In Alaska, a wood bison is born in the wild, the first in a century

This baby wood bison, born at the Alaska Wildlife Conservation Center, has a new cousin that was just born in the Alaskan wilderness. It’s the first birth of a wood bison in the U.S. outside captivity in more than a century.
(Alaska Wildlife Conservation Center)

It’s a baby wood bison! The wood bison calf — part of a herd reintroduced into the wild in Alaska — was born last week, the first new critter of its type to draw breath in the wild in more than 100 years.

Wood bison, the largest mammal in North America, had become almost extinct. Athabascan natives had used the wood bison for clothing, food and shelter. But by the early 1800s, the mammals had all but disappeared from Alaska.

A herd had been in captivity at the Alaska Wildlife Conservation Center south of Anchorage for a dozen years and had continued to multiply. About 100 were released into the wild near Shageluk, about 300 miles from Anchorage, earlier this month.

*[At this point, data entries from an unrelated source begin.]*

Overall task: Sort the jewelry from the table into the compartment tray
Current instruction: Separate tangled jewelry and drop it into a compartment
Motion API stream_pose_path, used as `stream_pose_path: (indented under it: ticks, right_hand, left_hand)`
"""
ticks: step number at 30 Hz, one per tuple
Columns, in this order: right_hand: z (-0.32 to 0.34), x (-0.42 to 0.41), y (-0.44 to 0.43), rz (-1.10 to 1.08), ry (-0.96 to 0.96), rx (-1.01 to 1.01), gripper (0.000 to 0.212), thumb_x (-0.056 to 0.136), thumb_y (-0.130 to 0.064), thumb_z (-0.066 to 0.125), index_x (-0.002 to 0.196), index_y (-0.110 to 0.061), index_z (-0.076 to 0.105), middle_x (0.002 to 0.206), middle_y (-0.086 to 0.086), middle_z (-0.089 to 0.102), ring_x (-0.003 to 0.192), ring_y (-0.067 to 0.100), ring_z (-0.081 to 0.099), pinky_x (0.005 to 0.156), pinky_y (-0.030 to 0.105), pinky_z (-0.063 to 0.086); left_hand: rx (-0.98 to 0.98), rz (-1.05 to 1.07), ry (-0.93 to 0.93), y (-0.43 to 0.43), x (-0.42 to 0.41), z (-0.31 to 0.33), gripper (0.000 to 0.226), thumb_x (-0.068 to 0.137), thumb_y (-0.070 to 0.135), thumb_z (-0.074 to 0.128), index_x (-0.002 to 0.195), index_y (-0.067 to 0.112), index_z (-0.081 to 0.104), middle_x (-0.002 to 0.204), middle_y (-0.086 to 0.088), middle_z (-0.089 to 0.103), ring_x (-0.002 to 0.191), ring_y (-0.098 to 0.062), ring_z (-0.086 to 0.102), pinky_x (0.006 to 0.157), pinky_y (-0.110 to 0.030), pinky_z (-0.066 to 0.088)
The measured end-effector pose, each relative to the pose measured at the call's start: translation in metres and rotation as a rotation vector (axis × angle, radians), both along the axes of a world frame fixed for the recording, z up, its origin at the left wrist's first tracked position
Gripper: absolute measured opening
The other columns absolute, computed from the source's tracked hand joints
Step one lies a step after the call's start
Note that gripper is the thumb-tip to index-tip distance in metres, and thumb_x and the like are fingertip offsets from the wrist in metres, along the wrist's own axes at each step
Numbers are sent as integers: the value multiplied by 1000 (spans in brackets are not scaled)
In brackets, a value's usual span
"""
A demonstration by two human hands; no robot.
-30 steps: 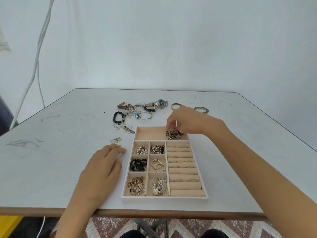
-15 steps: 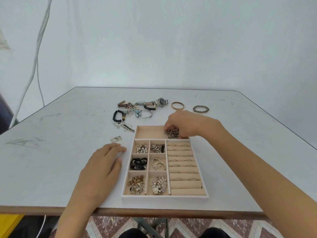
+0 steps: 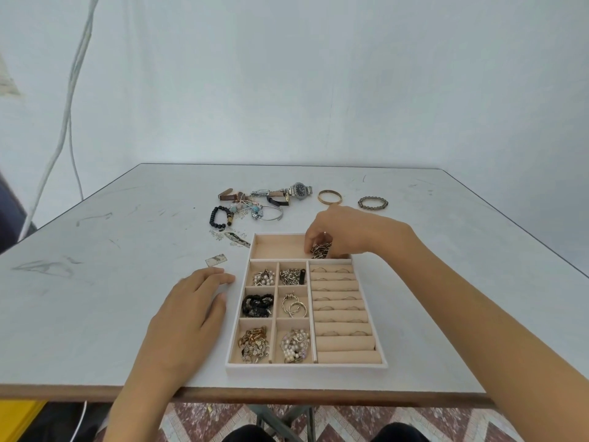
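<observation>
Across the pale tabletop [image 3: 95,282] sits a beige compartment tray [image 3: 306,368] near the front edge, its small cells holding beads, chains and hoops, its right side lined with ring rolls. Beside the tray's left wall the left hand [image 3: 188,317] lies flat, fingers spread and relaxed, holding nothing. Over the long top compartment the right hand [image 3: 347,232] is curled, fingertips pinched on a bronze chain bracelet [image 3: 321,249] at that compartment's right end. Behind the tray lie loose pieces: a wristwatch [image 3: 299,189], a gold bangle [image 3: 330,197], a beaded bracelet [image 3: 373,203].
</observation>
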State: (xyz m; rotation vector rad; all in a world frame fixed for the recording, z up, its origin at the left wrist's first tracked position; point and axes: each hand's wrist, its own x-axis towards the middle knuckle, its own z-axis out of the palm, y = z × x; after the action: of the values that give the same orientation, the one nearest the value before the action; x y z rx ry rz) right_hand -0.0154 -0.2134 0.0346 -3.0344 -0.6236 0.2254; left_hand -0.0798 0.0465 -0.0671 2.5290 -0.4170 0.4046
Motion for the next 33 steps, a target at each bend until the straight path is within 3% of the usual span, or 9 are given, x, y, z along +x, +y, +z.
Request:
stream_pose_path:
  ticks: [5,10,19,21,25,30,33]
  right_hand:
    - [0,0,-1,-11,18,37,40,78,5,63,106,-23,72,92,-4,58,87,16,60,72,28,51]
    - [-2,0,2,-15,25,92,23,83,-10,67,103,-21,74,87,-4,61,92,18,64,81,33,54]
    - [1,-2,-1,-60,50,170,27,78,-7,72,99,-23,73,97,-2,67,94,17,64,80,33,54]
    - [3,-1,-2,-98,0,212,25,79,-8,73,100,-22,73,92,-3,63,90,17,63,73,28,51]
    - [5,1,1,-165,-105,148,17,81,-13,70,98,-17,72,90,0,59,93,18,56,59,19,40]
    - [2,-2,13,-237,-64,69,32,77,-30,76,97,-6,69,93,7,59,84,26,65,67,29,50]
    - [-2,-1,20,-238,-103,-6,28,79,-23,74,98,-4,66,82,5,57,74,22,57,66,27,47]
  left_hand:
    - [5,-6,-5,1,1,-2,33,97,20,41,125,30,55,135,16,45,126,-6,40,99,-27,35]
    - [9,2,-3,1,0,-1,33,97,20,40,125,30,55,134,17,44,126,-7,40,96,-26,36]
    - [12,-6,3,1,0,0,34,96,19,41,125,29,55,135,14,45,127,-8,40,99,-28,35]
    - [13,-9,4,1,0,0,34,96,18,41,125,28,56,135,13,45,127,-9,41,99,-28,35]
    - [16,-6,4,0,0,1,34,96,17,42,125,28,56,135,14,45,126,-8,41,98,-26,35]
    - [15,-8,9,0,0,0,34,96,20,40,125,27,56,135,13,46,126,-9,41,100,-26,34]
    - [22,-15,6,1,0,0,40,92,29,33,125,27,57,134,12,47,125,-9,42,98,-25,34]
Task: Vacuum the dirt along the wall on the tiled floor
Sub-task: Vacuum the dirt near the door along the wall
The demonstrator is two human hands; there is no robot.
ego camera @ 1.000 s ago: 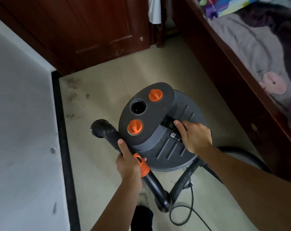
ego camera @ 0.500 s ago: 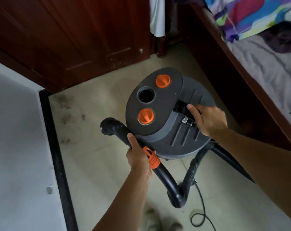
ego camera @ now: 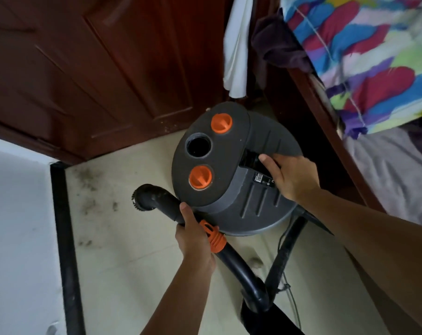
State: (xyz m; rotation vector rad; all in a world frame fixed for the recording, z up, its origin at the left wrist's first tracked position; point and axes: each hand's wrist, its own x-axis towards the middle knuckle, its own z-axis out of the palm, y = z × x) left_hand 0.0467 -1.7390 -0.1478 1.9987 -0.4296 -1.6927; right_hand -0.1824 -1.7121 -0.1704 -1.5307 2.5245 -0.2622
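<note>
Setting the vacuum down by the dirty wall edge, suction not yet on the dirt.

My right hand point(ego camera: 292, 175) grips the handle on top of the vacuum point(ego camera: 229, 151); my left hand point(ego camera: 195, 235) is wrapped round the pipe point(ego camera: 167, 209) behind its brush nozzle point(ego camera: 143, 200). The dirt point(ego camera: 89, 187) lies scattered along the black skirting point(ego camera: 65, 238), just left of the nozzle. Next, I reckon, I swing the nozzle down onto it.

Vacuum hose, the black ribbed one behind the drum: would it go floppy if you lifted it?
Probably floppy: the ribbed hose bends in a loose curve from the drum vacuum to the smooth tube. That tube, gripped by the left hand, looks stiff. Likely light too, since one hand carries it.
</note>
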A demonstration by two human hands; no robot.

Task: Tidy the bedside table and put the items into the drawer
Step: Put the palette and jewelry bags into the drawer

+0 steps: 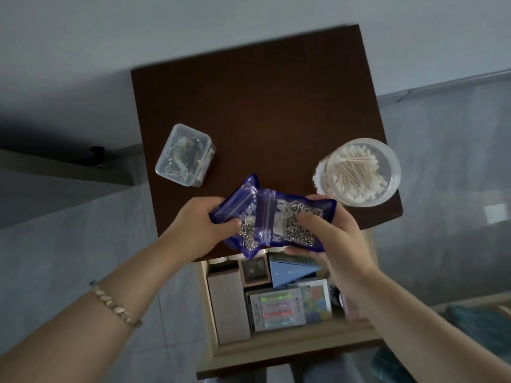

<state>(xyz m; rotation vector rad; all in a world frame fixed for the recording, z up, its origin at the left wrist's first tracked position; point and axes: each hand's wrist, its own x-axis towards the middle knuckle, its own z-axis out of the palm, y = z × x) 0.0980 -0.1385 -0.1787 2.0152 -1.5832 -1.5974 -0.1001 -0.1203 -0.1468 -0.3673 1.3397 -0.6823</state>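
Observation:
Two purple zip bags (269, 214) with silver chains inside are held over the front edge of the dark brown bedside table (257, 106). My left hand (203, 225) grips the left bag's end; my right hand (329, 239) grips the right bag from the side and below. On the tabletop stand a small clear plastic box (184, 154) of small metal items at the left and a round clear tub of cotton swabs (358, 171) at the right. Below the hands, the light wooden drawer (290, 346) is pulled open and holds several items.
Inside the drawer lie a tall beige box (228, 305), a small square box (254, 272), a blue triangular pack (290, 272) and flat packets (279, 309). A grey wall and floor surround the table. A wooden ledge (63, 170) runs at the left.

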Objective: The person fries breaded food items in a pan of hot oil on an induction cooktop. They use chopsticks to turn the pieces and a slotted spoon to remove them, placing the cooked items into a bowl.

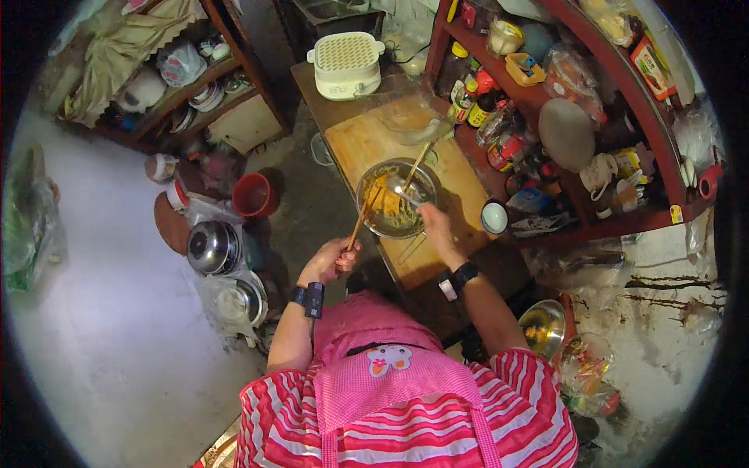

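A metal mixing bowl point(431, 219) stands before me on a wooden board, with an orange-yellow mixture point(386, 196) inside. Much of the mixture lies at the bowl's left side, and bits cling to the wall. My left hand point(332, 259), just outside the near left rim, grips wooden chopsticks point(359, 221) whose tips reach into the bowl. Over the right rim, my right hand point(437, 230) holds a spoon point(411, 200) by its handle, its end blurred above the mixture. Another light wooden stick or handle point(418, 166) leans on the far rim.
The cutting board point(351, 137) bears a transparent plastic cover or bag point(418, 126) behind the bowl. A white steamer-like appliance point(348, 64) stands at the table's far end. A small white bowl point(494, 217) sits at right, beside crowded shelves point(503, 64). A red bucket point(253, 196) is at left.
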`<state>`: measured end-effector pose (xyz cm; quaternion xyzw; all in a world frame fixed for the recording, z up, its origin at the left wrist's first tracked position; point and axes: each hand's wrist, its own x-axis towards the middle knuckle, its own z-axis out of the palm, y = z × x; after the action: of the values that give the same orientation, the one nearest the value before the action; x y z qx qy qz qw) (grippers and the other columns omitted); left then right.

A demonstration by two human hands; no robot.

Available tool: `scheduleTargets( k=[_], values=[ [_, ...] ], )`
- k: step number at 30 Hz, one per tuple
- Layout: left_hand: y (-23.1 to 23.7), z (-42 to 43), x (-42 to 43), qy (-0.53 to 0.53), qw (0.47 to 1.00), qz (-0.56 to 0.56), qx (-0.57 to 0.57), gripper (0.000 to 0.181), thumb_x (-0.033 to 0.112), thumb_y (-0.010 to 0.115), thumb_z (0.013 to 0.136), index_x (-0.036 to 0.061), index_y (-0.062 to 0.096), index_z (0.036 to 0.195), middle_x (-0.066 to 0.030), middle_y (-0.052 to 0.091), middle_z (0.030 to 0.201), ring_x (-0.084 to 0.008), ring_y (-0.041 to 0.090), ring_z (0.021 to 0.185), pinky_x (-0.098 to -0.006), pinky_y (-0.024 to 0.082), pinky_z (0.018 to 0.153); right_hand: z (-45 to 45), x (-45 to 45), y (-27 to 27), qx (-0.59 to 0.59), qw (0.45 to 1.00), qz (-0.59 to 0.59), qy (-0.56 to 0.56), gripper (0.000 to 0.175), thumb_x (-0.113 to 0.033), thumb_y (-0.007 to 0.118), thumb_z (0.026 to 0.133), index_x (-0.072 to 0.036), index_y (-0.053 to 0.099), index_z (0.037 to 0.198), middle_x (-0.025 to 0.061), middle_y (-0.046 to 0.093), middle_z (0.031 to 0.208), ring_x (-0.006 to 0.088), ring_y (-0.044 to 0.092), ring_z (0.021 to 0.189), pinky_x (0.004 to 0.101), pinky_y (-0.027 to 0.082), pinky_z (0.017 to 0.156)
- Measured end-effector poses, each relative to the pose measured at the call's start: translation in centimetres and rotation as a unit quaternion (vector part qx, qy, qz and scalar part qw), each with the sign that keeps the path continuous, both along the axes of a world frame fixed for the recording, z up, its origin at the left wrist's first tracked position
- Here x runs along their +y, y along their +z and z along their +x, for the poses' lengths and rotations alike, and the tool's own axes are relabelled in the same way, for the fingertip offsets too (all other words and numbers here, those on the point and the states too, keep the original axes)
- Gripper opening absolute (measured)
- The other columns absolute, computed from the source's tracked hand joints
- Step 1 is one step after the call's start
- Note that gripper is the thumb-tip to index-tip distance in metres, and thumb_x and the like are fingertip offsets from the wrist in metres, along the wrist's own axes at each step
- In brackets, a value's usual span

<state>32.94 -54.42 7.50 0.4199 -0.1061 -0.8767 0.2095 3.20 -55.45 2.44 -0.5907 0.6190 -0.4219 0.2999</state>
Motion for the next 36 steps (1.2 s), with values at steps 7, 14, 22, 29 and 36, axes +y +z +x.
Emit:
scheduleTargets(
  k=[7, 14, 22, 29, 36],
  values=[
    [-0.9, 0.6, -0.1, 0.004, 0.998, 0.01, 0.057, 0.023, 0.019, 0.04, 0.1, 0.0035, 0.052, 0.089, 0.0056, 0.034, 0.057, -0.0028, 0.026, 0.041, -0.0194, 0.023, 0.035, -0.1, -0.4, 0.6, 0.068, 0.993, 0.09, -0.026, 0.022, -0.023, 0.047, 0.096, -0.006, 0.062, 0.1, 0.0223, 0.063, 0.09, 0.0439, 0.059, 0.087, 0.0454, 0.048, 0.072],
    [0.1, 0.3, 0.0, 0.03, 0.994, 0.056, 0.091, 0.024, 0.022, 0.041, 0.1, 0.0032, 0.052, 0.09, 0.0067, 0.033, 0.056, -0.0029, 0.027, 0.04, -0.0196, 0.023, 0.035, -0.2, 0.2, -0.6, -0.002, 0.998, 0.051, -0.048, 0.023, -0.024, 0.047, 0.097, -0.006, 0.061, 0.098, 0.0212, 0.062, 0.088, 0.0402, 0.06, 0.084, 0.045, 0.046, 0.072],
    [0.3, 0.1, 0.2, -0.01, 0.999, -0.05, -0.008, 0.028, 0.024, 0.041, 0.101, 0.0004, 0.057, 0.099, 0.0059, 0.036, 0.059, -0.0036, 0.028, 0.044, -0.0197, 0.024, 0.038, -0.2, 2.4, -2.8, -0.016, 0.993, 0.063, -0.098, 0.023, -0.021, 0.046, 0.098, -0.006, 0.061, 0.091, 0.0071, 0.062, 0.074, 0.0184, 0.061, 0.069, 0.034, 0.045, 0.061],
    [-0.5, -2.2, 0.4, -0.048, 0.923, -0.251, -0.287, 0.029, 0.025, 0.045, 0.1, 0.0058, 0.066, 0.106, 0.0035, 0.048, 0.065, -0.0057, 0.041, 0.052, -0.0221, 0.033, 0.044, 5.3, 5.0, -3.2, -0.324, 0.897, 0.255, -0.161, 0.018, -0.026, 0.05, 0.095, -0.014, 0.063, 0.1, -0.0012, 0.063, 0.08, 0.0086, 0.046, 0.049, 0.0256, 0.04, 0.042],
    [-1.0, -3.8, 0.4, -0.107, 0.734, -0.484, -0.465, 0.026, 0.014, 0.05, 0.093, 0.0049, 0.062, 0.114, -0.0168, 0.065, 0.085, -0.0314, 0.065, 0.075, -0.0402, 0.05, 0.069, 2.0, 8.7, -7.9, -0.392, 0.867, 0.308, -0.016, 0.013, -0.019, 0.061, 0.088, -0.007, 0.064, 0.093, 0.0085, 0.066, 0.073, 0.0184, 0.06, 0.053, 0.0333, 0.049, 0.045]
  ],
)
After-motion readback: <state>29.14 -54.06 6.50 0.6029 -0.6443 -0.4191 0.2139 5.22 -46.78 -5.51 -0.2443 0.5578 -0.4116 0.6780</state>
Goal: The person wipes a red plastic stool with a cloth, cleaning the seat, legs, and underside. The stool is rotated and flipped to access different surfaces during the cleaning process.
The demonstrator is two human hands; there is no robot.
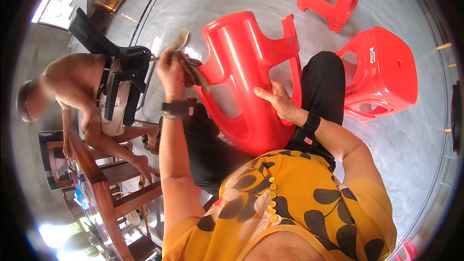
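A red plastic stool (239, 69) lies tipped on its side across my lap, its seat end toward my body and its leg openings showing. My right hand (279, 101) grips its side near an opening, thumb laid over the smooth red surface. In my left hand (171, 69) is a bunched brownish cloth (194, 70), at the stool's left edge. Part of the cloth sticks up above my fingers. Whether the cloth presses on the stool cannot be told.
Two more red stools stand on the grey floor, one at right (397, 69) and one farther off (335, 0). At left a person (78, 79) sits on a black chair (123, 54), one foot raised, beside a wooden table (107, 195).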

About 30 of the female wood bison that were released were pregnant, so more births are expected this spring.


You can see the giant beasts without traveling to Shageluk. Efforts to grow the herd continue at the Alaska Wildlife Conservation Center in Anchorage.

Winter hours at the Alaska Wildlife Conservation Center are 10 a.m. to 6 p.m. Beginning May 9, hours are 8 a.m. to 8 p.m. Admission is $12.50 for adults and $9 for children 4-12.